Reply by glen herrmannsfeldt●January 28, 20092009-01-28
Martin Thompson <martin.j.thompson@trw.com> wrote:
(snip)
> Which is exactly the point - if you do know things about parallelism,
> the tools need the let you express that to them in an easy and
> intuitive fashion. I also agree with Jonathan that CSP feels a
> good way to do it (but maybe we're both weird :).
I have worked with systolic array implementations of
dynamic programming algorithms, and they look completely
different from software implementations.
If you want an example, look at the software and hardware
implementations of CRC32. In software it can be very
easily done a byte at a time with a 256 word lookup table.
The hardware (high speed) implementations are completely
different because what is available and fast is completely
different.
> Sure - we all *want* to the the tools rip and have it do a good job,
> but I think that many algorithms will make better use of parallelism
> with some hints given to the tools about how to do it.
-- glen
Reply by Martin Thompson●January 28, 20092009-01-28
"HT-Lab" <hans64@ht-lab.com> writes:
> "Jonathan Bromley" <jonathan.bromley@MYCOMPANY.com> wrote in message
>> What could be more
>> natural than to say (or think) "Do XYZ; but while
>> you're doing it, do as much of ABC as you can do
>> without knowing the results of XYZ"?
>
> OK, if you have this information than fine, pass it on to the tool. However,
> I believe that in most cases you just want to give the tool some
> performance/area constraints and let it rip on your code.
>
Which is exactly the point - if you do know things about parallelism,
the tools need the let you express that to them in an easy and
intuitive fashion. I also agree with Jonathan that CSP feels a
good way to do it (but maybe we're both weird :).

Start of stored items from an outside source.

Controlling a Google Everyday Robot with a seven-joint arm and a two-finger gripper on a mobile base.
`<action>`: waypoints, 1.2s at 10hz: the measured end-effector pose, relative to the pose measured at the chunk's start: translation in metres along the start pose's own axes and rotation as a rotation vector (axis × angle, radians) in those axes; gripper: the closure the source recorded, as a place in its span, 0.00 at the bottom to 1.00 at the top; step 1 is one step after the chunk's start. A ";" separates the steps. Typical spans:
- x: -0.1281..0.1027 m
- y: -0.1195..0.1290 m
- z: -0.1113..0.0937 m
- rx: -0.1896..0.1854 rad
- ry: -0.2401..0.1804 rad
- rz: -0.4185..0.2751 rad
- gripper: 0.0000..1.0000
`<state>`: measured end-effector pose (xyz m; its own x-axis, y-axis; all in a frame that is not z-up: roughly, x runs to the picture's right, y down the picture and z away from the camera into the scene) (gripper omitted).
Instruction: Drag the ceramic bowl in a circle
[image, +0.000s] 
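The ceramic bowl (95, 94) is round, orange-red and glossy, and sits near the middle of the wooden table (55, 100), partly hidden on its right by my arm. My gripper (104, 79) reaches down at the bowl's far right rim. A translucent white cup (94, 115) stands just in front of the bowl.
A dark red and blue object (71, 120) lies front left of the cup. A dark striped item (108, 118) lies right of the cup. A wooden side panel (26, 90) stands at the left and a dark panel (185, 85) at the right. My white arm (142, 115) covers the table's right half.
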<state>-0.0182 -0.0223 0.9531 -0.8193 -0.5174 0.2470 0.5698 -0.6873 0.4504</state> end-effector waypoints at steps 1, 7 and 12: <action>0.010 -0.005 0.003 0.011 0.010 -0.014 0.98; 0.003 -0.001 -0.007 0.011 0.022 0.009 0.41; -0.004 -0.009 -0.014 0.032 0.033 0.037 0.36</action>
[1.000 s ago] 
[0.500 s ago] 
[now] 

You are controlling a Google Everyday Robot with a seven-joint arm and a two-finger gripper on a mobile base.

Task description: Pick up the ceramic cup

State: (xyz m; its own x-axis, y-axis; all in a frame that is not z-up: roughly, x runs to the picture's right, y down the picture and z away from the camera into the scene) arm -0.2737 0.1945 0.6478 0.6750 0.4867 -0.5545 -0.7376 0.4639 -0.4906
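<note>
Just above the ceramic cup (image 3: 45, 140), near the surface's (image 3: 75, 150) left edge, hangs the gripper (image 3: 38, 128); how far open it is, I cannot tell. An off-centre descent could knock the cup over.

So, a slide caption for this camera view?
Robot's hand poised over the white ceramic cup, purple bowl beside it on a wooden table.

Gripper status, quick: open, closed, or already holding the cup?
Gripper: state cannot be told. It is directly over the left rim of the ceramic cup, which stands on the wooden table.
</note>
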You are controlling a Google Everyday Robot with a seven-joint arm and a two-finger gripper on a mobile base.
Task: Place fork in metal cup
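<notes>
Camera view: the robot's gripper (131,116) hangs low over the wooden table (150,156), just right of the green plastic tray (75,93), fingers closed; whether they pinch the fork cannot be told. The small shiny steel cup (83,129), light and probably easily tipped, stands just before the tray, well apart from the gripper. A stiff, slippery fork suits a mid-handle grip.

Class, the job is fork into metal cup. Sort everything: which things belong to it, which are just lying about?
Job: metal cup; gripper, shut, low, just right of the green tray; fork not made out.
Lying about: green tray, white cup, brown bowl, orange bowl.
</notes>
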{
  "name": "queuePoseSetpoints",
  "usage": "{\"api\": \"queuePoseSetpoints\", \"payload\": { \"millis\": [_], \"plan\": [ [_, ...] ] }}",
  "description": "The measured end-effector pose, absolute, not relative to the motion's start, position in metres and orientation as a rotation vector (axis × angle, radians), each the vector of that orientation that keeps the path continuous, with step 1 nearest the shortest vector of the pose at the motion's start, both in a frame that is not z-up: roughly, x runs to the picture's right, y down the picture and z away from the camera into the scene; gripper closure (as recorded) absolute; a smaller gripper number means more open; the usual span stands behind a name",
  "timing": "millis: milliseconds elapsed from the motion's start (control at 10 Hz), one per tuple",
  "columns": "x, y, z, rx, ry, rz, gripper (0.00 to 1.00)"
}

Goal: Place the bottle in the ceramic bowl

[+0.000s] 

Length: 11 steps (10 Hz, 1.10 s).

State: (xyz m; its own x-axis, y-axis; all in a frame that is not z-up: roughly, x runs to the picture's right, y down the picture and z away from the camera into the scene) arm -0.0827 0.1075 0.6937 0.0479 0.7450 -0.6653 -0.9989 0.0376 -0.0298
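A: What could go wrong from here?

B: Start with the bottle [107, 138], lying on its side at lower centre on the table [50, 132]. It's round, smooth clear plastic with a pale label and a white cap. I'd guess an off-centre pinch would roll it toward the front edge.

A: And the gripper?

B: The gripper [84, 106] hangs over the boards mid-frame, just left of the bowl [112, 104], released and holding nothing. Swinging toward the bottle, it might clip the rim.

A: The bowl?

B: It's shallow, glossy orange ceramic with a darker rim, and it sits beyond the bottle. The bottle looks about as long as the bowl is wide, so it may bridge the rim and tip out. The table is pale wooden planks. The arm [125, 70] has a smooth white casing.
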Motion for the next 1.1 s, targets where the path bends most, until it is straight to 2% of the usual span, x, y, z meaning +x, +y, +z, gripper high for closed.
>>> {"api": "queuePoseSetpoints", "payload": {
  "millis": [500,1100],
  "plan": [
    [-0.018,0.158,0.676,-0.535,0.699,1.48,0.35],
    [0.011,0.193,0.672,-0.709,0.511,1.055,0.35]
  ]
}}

Sure - we all *want* to the the tools rip and have it do a good job,
but I think that many algorithms will make better use of parallelism
with some hints given to the tools about how to do it.
Cheers,
Martin
--
martin.j.thompson@trw.com
TRW Conekt - Consultancy in Engineering, Knowledge and Technology
http://www.conekt.net/electronics.html
Reply by Brian Drummond●January 28, 20092009-01-28
On Wed, 28 Jan 2009 11:36:45 +0000, Jonathan Bromley
<jonathan.bromley@MYCOMPANY.com> wrote:
>On Wed, 28 Jan 2009 00:35:26 +0000, Brian Drummond wrote:
>
>>In one sense, signals are already very similar to occam's
>>channels, in that their events communicate synchronisation.
>
>For sure, but there's a big difference: signals are
>broadcast and non-negotiated. occam channels handshake
>(rendezvous) between a single source and a single sink.

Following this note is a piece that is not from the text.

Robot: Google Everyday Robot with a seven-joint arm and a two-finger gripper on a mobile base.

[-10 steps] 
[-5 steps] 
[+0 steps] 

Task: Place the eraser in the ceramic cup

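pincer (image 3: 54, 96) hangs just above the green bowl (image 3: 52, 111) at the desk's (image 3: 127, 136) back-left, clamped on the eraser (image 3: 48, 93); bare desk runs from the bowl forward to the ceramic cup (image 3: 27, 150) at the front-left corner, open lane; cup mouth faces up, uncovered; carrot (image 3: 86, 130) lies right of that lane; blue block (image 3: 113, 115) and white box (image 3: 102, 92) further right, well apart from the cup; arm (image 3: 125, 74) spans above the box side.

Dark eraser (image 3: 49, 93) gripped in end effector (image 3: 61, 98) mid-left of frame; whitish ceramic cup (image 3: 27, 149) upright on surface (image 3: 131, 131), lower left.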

Thanks for an excellent summary of stuff I was hazy on.
>To do that in HDL requires at least two signals, one in
>each direction, with all the fuss and poor encapsulation
>that entails.
Signals in both directions again...
>Of course, the Ada task entry rendezvous does all that
>occam channels do, and more; it's something I sorely
>miss in HDLs, especially when writing testbenches.

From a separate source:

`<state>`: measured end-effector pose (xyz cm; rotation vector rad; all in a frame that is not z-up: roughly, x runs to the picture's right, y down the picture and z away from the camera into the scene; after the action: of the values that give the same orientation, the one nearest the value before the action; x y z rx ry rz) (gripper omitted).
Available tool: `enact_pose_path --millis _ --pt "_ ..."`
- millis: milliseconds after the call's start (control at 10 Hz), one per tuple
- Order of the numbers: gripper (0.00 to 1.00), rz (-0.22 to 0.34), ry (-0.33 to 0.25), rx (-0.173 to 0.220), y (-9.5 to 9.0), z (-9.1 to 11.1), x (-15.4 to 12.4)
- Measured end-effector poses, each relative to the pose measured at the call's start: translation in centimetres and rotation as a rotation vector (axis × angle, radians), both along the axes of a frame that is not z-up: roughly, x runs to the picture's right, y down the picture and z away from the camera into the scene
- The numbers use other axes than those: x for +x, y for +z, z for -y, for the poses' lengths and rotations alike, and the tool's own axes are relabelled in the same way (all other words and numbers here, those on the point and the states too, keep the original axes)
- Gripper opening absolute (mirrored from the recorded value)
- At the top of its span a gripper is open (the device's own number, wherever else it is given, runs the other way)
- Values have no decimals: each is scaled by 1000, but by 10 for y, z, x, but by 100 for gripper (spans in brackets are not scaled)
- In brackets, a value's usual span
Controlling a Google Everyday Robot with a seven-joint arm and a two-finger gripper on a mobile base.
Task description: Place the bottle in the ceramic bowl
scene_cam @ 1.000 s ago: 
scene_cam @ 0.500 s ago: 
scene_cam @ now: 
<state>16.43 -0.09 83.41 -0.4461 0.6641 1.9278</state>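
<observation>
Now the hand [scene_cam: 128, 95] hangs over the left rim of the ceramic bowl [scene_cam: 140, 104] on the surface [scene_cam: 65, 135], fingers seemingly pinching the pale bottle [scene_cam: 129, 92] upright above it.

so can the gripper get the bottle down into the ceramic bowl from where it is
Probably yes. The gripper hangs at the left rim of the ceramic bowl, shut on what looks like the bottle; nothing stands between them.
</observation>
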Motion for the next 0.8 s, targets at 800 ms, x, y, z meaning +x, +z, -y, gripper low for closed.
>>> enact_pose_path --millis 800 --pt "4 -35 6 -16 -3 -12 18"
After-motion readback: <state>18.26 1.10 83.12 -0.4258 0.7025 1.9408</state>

Heh, maybe we need Ada2Hardware rather than C2Hardware.
VHDL might give us something of a head start there...
> I'm just saying that
>we could move on a little further, but there doesn't
>seem to be any collective appetite for doing so.
I'm not so sure there's no appetite, but the path isn't exactly clear.
We can identify a few shortcomings in the language, but then what?
I'm sure bidirectional elements in record ports (and the reason it can't
be done) has been discussed at length while I was taking a nap...
Another missing feature is "out" generics; I would like an "out" mode
generic on my divider to say its latency is 8 clock cycles (versus 12
for another architecture) and let instantiating blocks adjust their
pipelines automatically.
There are other approaches but I still find myself adjusting pipelines
by hand.
But these two won't get us very far...
>Handshake Solutions offer a CSP-like language "Haste"
>that can be synthesised to asynchronous hardware (using
>Muller C-elements and various other tricks, I believe)
>but it seems far-fetched to imagine FPGAs being a viable
>target any time soon.
Thanks for the pointer in any case.
- Brian
Reply by HT-Lab●January 28, 20092009-01-28
"Jonathan Bromley" <jonathan.bromley@MYCOMPANY.com> wrote in message
news:0tg0o4tt9prmne7ggbudf427o8cqhc1rld@4ax.com...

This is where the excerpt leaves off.